PROLOG

375 33 10
                                        

Kegelapan di siang itu bukan kegelapan biasa. Matahari masih ada di atas sana, namun seolah tertelan oleh sesuatu. Kegelapan itu dibawa oleh sesuatu. Dibawa oleh mereka yang tinggal di dalamnya.

Disertai angin kencang, hujan, dan badai, Kaum Scorch, ras iblis yang telah lama menjadi musuh kerajaan datang dan memulai penyerangan besar-besaran pada desa itu. Mereka membunuh hampir semua manusia yang ada di sana tanpa ampun. Tak ada satu pun yang bisa melawan kekuatan dan kebengisan mereka. Suara dari pembantaian itu terdengar mengerikan. Tangis dan teriakan menyelimuti desa itu, sementara darah dan api menelannya perlahan.

Namun, Arma kecil yang tertidur pulas di lantai atas tak mengetahui semua kengerian itu. Ia melewatkan semua penyerangan itu. Hanya terbangun oleh suara gaduh dari dapurnya.

Brak..!!

Suara itu mengagetkannya.

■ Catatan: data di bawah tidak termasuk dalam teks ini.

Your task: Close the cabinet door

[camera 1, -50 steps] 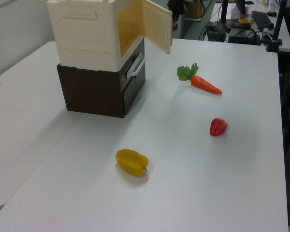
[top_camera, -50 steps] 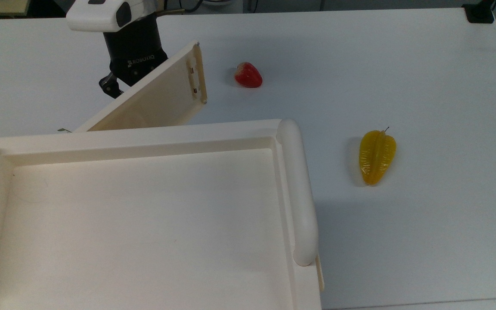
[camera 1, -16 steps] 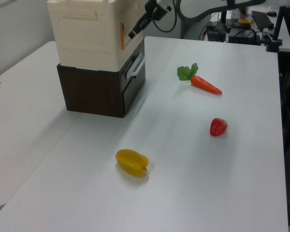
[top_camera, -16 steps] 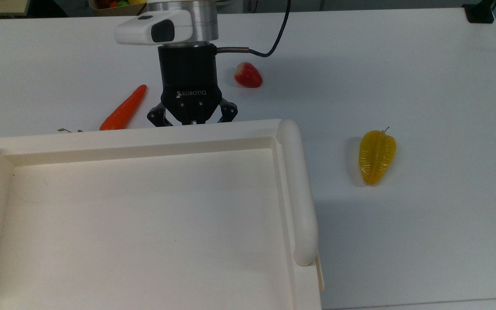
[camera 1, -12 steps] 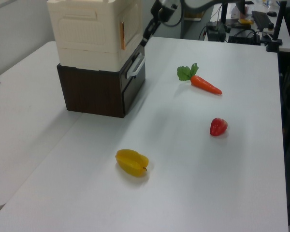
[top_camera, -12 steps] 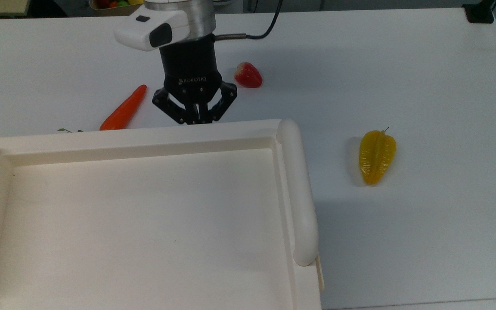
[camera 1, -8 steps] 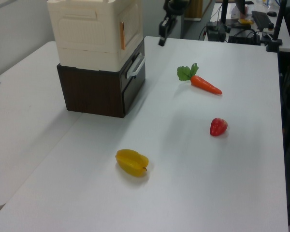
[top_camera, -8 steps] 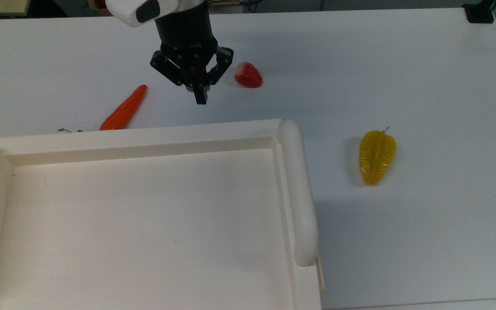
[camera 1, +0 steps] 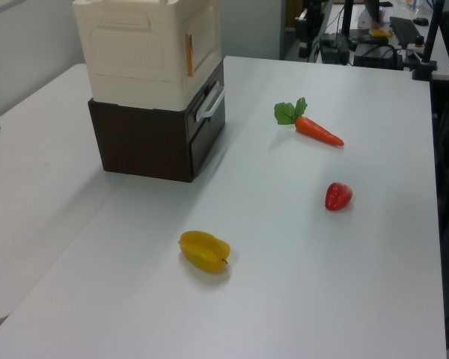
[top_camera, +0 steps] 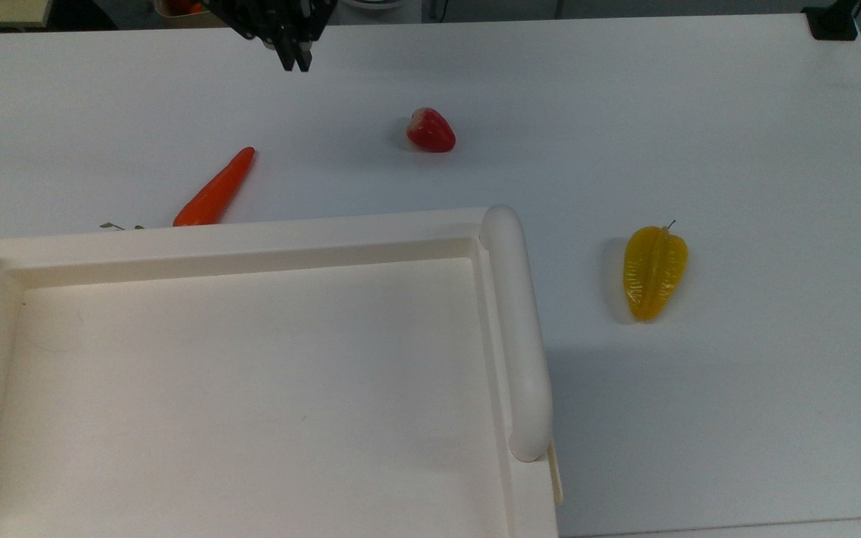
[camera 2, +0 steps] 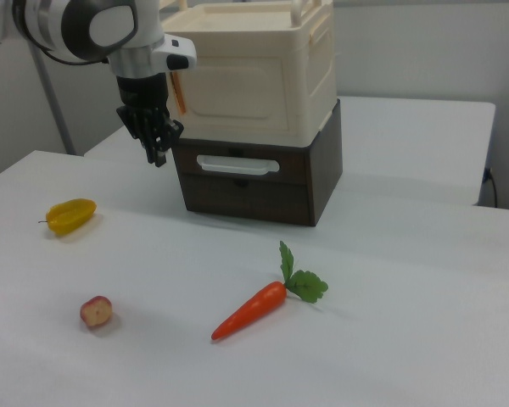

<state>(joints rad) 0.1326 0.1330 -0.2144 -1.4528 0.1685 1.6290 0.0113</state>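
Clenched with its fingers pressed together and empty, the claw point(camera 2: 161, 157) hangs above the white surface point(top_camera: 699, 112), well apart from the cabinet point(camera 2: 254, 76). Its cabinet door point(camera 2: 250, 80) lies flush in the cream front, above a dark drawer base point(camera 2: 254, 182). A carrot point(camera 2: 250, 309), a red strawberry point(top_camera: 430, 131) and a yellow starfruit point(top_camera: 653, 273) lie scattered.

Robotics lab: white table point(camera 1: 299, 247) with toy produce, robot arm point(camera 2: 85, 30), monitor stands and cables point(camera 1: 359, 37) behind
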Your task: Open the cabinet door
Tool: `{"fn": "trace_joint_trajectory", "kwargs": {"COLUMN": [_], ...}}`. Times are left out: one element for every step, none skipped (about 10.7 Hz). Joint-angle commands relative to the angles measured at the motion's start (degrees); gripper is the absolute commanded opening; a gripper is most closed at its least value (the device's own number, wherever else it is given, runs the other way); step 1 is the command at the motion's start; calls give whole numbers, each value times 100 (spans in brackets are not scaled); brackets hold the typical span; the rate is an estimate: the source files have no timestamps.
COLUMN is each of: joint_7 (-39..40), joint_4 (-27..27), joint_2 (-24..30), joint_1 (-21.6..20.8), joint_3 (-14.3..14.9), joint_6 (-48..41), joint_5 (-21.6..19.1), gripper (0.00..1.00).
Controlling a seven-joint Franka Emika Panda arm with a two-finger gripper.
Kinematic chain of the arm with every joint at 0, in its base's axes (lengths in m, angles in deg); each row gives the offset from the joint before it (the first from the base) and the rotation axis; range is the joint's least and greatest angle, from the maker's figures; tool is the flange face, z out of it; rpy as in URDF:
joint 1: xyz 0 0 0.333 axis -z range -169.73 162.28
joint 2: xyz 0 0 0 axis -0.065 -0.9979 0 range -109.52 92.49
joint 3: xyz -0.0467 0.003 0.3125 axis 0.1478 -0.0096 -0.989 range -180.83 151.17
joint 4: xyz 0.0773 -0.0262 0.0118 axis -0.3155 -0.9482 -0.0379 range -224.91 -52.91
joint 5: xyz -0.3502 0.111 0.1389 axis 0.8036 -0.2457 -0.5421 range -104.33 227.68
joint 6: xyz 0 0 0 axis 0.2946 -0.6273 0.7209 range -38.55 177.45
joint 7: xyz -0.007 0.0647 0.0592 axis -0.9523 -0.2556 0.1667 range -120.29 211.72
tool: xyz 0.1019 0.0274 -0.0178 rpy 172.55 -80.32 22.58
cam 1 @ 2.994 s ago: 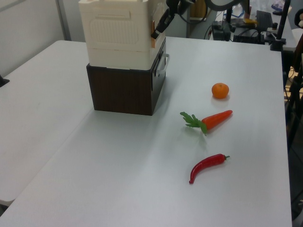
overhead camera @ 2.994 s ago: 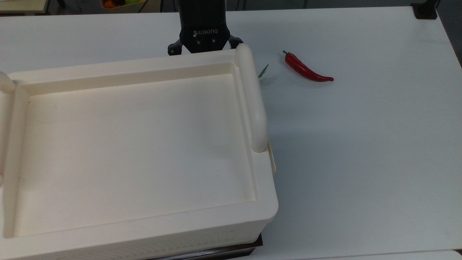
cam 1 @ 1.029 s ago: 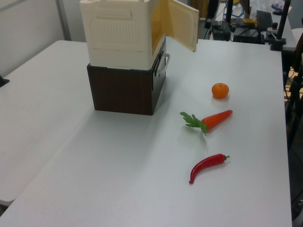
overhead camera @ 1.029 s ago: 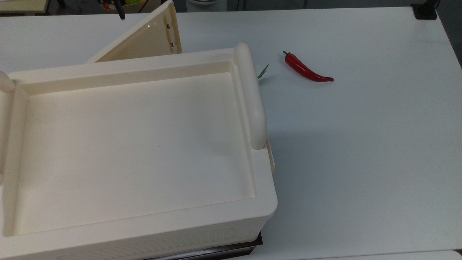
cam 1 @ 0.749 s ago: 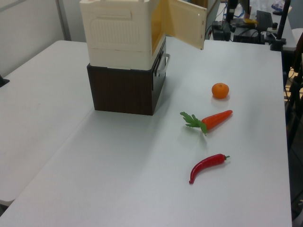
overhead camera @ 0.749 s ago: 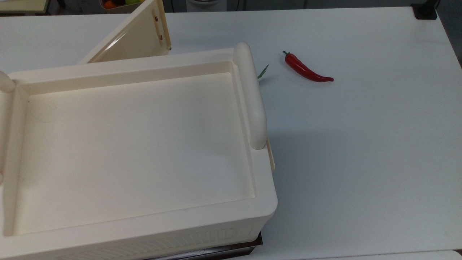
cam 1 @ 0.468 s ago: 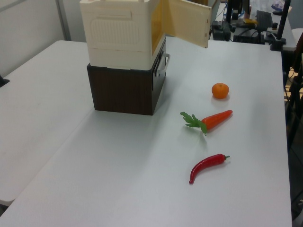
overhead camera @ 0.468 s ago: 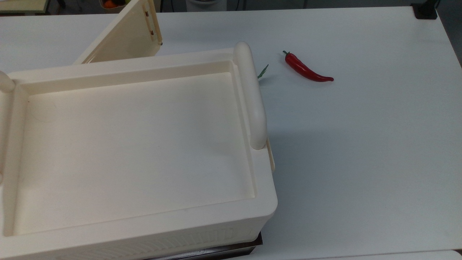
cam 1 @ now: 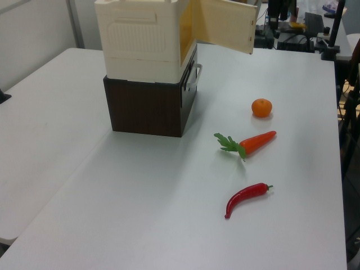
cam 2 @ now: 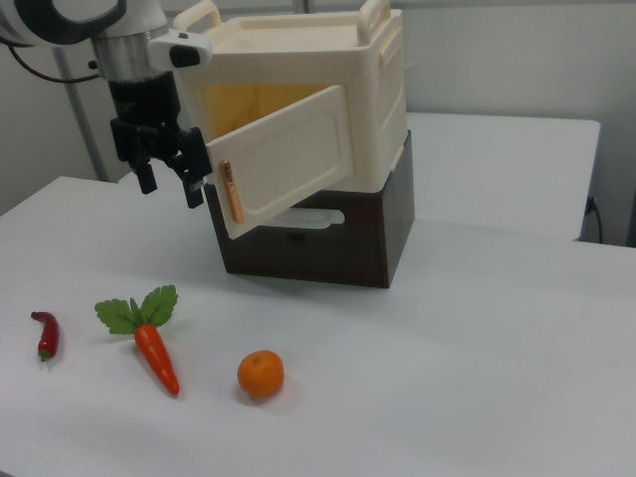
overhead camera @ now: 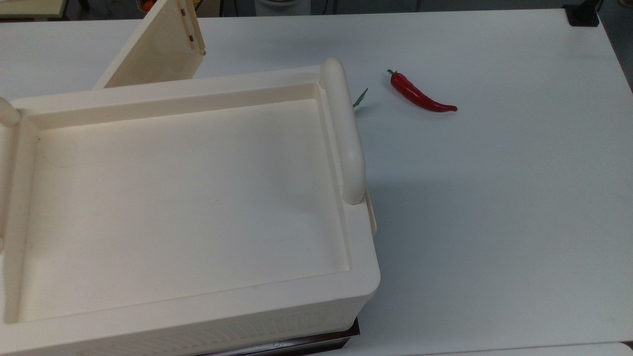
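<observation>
While the cabinet door (cam 2: 288, 159) stands swung well out from the front of the cabinet (cam 2: 308, 94), hinged on the right view's right side, its free edge with the brown handle strip points toward the right view's left, and the pincer (cam 2: 167, 177) hangs just beside that edge, a little further to the right view's left. Fingers point down, spread apart, nothing between them; nearest finger looks close to the door's edge, contact not certain. Door's long axis runs roughly level, from hinge to handle edge; the panel itself stands upright. In the top view the door (overhead camera: 156, 49) juts away from the cabinet's far side toward the far edge of the surface (overhead camera: 494, 198), angled rather than square to the cabinet front. Left view shows the door (cam 1: 225, 25) out over the surface, yellowish interior visible behind it. Cabinet sits on a dark brown box (cam 2: 318, 238) near the middle of the surface. Judgement: task looks largely done; any further swing would mean pushing the free edge away from the pincer, round toward the hinge side. Also lying on the surface, well apart from the cabinet: carrot (cam 2: 154, 353), orange (cam 2: 260, 375), red chilli (cam 2: 46, 334), all toward the near edge in the right view.
</observation>
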Motion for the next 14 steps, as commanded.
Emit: {"fn": "trace_joint_trajectory", "kwargs": {"joint_7": [-200,-183,-157,-157,-157,-148,-148,-165,-183,-209,-218,-227,-218,-192], "joint_4": [-67,-67,-67,-67,-50,81,204,310,328,320,319,311,311,311], "joint_2": [-153,-249,-372,-426,-452,-522,-627,-689,-681,-681,-672,-664,-663,-646], "joint_1": [-545,-703,-843,-880,-897,-924,-1063,-1117,-1056,-1038,-1029,-1021,-1012,-986], "joint_3": [-21,31,119,198,225,321,513,637,603,585,577,576,576,585], "joint_6": [183,297,429,517,526,500,474,474,465,456,465,491,517,518], "joint_5": [43,25,25,16,16,-1,-54,-167,-247,-248,-248,-248,-248,-248], "gripper": [100,100,100,100,100,100,100,100,100,100,100,100,100,100]}}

Terdengar seperti terjadi kekacauan di bawah sana. Perlahan, Ia beranjak dari ranjang.

Hanya keheningan dan kegelapan mencekam yang menyambut saat Ia membuka pintu kamarnya, dua hal yang paling dibencinya. Tubuhnya menggigil. Hari masih siang, namun rasanya sangat dingin.

Bahkan, anak berusia 7 tahun itu bisa merasakannya... Ada yang tidak beres di sini.

"Ibu?" Panggilnya, tanpa ada jawaban. "Ayah? Axel? Kiara? Kalian ada di mana?" Lanjutnya memanggil ayah dan kedua adiknya, namun tetap tidak ada jawaban.

Ia ketakutan. Perasaannya tidak enak. Namun sesuatu seolah memanggilnya ke sana, tempat Ia mendengar kegaduhan itu. Ia menenggak liurnya sebelum memaksakan diri berjalan menuruni tangga ke lantai dasar.

Setiap anak tangga yang Ia turuni membuat aroma tak enak yang diciumnya semakin jelas. Tangan kanannya sontak bergerak menutupi hidungnya. Bau kayu yang baru saja terbakar, bercampur dengan aroma pekat sesuatu yang Ia sendiri tak pernah menciumnya. Ia bahkan tak tahu dari mana bau itu berasal.

Membayangkan apa yang terjadi di dapur mengganggunya. Detak jantungnya bertambah kencang. Setiap langkah dan tarikan napas yang diambilnya membuat rasa takutnya bertambah. Perasaannya makin tak enak saat melihat seisi rumah berantakan. Semuanya berserakan. Samar-samar terlihat beberapa bekas cakar di lantai dan dinding. Ia mencoba menyalakan lampu, namun tidak berhasil.

Ia terus memaksakan diri, berjalan hingga langkahnya terhenti tepat di depan dapur. Perjalanan yang biasanya hanya menghabiskan beberapa menit terasa sangat lama dan melelahkan. Kakinya terasa berat. Tubuhnya gemetar. Ia terlalu takut untuk masuk, terlalu takut untuk melihat apa yang ada di dalam sana.

"Ibu..?" Panggilnya sekali lagi, untuk memastikan. Tapi nihilnya respon dari sang ibu membuatnya khawatir.

Ia meyakinkan hatinya bahwa tak ada sesuatu yang terjadi. Namun, Ia sendiri tahu bahwa Ia hanya membohongi diri. Bagaimanapun, perasaan Arma jarang sekali salah. Ia menenggak liurnya, memberanikan diri sembari mengintip perlahan.

Sejak awal, Ia terus menyangkal perasaannya. Berharap kali ini saja, Ia salah. Namun apa yang ada di hadapannya menunjukkan hal berbeda.

Dunia serasa berakhir. Jantung yang berdetak kencang sedari tadi seolah berhenti seketika. Ia mengedipkan matanya berkali-kali, berharap semua itu hanya kebohongan belaka. Semua tenaga dalam tubuhnya hilang entah ke mana hingga lututnya menyentuh lantai kayu yang tergenang cairan merah kehitaman yang kental itu.

Cairan merah yang masih sangat segar. Baru saja mengalir dari perut ibunya. Di hadapannya, sesosok pria berdiri kaku sembari menggenggam sebuah pedang yang masih meneteskan darah.

Sekarang, Arma tahu asal aroma yang diciumnya dari tadi. Bau kayu terbakar itu muncul karena dapur mereka telah hangus, dan aroma pekat menjijikkan itu berasal darinya ibunya sendiri. Itu adalah pertama kalinya Arma melihat darah.